The team found that when maternal grandmothers living nearby were aged 50 to 75, their 2- to 5-year-old grandchildren had a 30 percent higher likelihood of survival than children whose maternal grandmothers were deceased. Similarly aged paternal grandmothers and maternal grandmothers aged past 75 did not affect children’s overall survival.

But when paternal grandmothers lived past age 75, their grandchildren’s odds of dying before age 2 was 37 percent higher than a child with a deceased paternal grandmother. 

“We said it as a joke when we had the idea for this study. ‘Oh killer grandmothers, wouldn’t that be such a great story?’ ” recalls Simon Chapman, an evolutionary biologist at the University of Turku in Finland. “Then we found it.” 

Because paternal grandmothers typically lived with their sons’ families, David Coall, a biological anthropologist at Edith Cowan University in Joondalup, Australia, suspects parents found themselves crunched between the competing needs of ailing grandmothers and wailing babies. “What we are likely seeing here is a historical version of the sandwich generation,” says Coall who was not involved in the study.  

In the second study, researchers wanted to know if the grandmother boost persisted even when families lived far apart. The team used data from 1608 to 1799, encompassing 3,382 maternal grandmothers and 56,767 grandchildren in Canada’s St. Lawrence Valley. As with the Finnish population, those early French settlers had large families and high child mortality, but they also moved around a lot.

For every 100 kilometers of distance between mothers and daughters, the daughters had 0.5 fewer children, the researchers found. Older sisters whose moms were alive when the women started having children had more children, and those children were more likely to survive to age 15, compared with younger sisters who started having children after their mother’s death.

Mathematically speaking, as grandma moved farther away, those survival and reproduction rates began to resemble those of the younger sisters with deceased moms.

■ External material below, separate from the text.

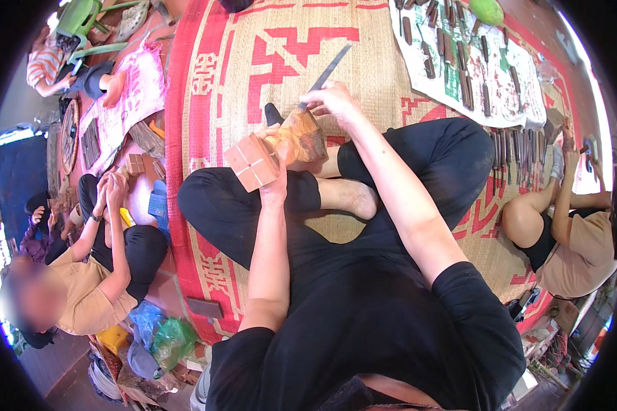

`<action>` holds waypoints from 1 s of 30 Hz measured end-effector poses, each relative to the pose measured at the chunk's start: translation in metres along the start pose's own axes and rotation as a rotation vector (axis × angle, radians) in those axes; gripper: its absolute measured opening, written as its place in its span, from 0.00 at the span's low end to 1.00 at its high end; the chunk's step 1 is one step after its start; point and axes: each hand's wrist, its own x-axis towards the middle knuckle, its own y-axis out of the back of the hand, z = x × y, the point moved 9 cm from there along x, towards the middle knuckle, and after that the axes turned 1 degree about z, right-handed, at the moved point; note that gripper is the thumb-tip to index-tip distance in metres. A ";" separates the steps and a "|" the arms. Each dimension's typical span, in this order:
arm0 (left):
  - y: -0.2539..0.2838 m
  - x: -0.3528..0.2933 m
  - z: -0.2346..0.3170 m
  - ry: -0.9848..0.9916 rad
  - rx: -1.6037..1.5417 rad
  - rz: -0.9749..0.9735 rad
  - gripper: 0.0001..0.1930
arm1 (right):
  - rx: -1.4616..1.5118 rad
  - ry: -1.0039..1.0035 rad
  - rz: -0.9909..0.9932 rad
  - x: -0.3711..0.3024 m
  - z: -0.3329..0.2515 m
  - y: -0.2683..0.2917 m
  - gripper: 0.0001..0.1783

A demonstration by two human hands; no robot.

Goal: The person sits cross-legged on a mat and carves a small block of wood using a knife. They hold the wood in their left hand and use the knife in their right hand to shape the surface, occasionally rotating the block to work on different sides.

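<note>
My left hand [275, 183] is wrapped round a partly carved wooden block [301, 137] above my crossed legs. Its square, reddish end, marked with pale crossing lines, faces toward me; the far part is yellowish and roughly shaped. In my right hand [332, 103] is a long, flat, dark tool like a file [330, 67], pointing away and up to the right. Its near end lies close to the top of the block; whether they touch I cannot tell. A small dark rounded piece [273, 114] shows just beyond the block, its kind unclear.
I sit on a red and straw-coloured woven mat [219, 82]. At the far right, a white cloth [418, 79] bears several chisels [485, 96], with more tools [521, 157] lined up nearby. People sit left [92, 288] and right [576, 240]. Plastic bags [173, 342] lie at lower left.
</note>
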 end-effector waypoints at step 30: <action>0.011 0.001 -0.019 0.150 -0.256 0.132 0.15 | 0.073 0.151 0.062 -0.036 0.001 -0.006 0.08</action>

Once a maternal grandmother moved 350 kilometers away or more, her benefits ceased, says study coauthor Patrick Bergeron, an evolutionary biologist at Bishop’s University in Sherbrooke, Canada.

These findings may explain an evolutionary reason for menopause, but may not hold true in today’s modern world, where people tend to have less kids and live farther from home. What would be interesting, says Chapman, is to look at whether or not the presence of grandma alleviates the sort of mental health problems plaguing children today.

Both studies provide an interesting peek at life in these North American and European communities, says Melissa Melby, a medical anthropologist at the University of Delaware in Newark. But she remains skeptical about the grandmother hypothesis because menopause may well have come about by accident. Maybe, she says, women live past their reproductive years because evolution favored men who could reproduce into old age, who then passed on those longevity genes to their sons and daughters.  

Melby notes that in the study out of Canada, women continued having babies until age 40 or so. So maybe those grandmothers survived because they were still rearing their own children. Post-reproductive life is often defined as starting at menopause, she says. “But it’s not just about getting the baby out. You need to raise that baby.”